§ WHAT IS EXPECTED: Reproduce the material that follows, keeping every line exactly as it is.
=-=-=-=-=
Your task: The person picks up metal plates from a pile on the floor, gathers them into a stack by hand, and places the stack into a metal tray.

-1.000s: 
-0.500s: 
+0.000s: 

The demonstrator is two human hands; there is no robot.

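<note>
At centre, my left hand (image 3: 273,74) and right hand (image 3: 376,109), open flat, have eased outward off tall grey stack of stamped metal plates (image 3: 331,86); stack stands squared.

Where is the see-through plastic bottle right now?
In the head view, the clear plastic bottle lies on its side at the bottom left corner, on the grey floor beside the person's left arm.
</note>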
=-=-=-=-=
§ RESPONSE:
Your task: The person picks up metal plates from a pile on the floor, gathers them into a stack by hand, and places the stack into a metal tray.

-1.000s: 
-0.500s: 
+0.000s: 

The demonstrator is two human hands; there is no robot.

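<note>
At centre, my left hand (image 3: 273,74) and right hand (image 3: 376,109), open flat, have eased outward off tall grey stack of stamped metal plates (image 3: 331,86); stack stands squared.

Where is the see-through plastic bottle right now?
In the head view, the clear plastic bottle lies on its side at the bottom left corner, on the grey floor beside the person's left arm.
</note>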

Nothing further is needed to complete the exercise.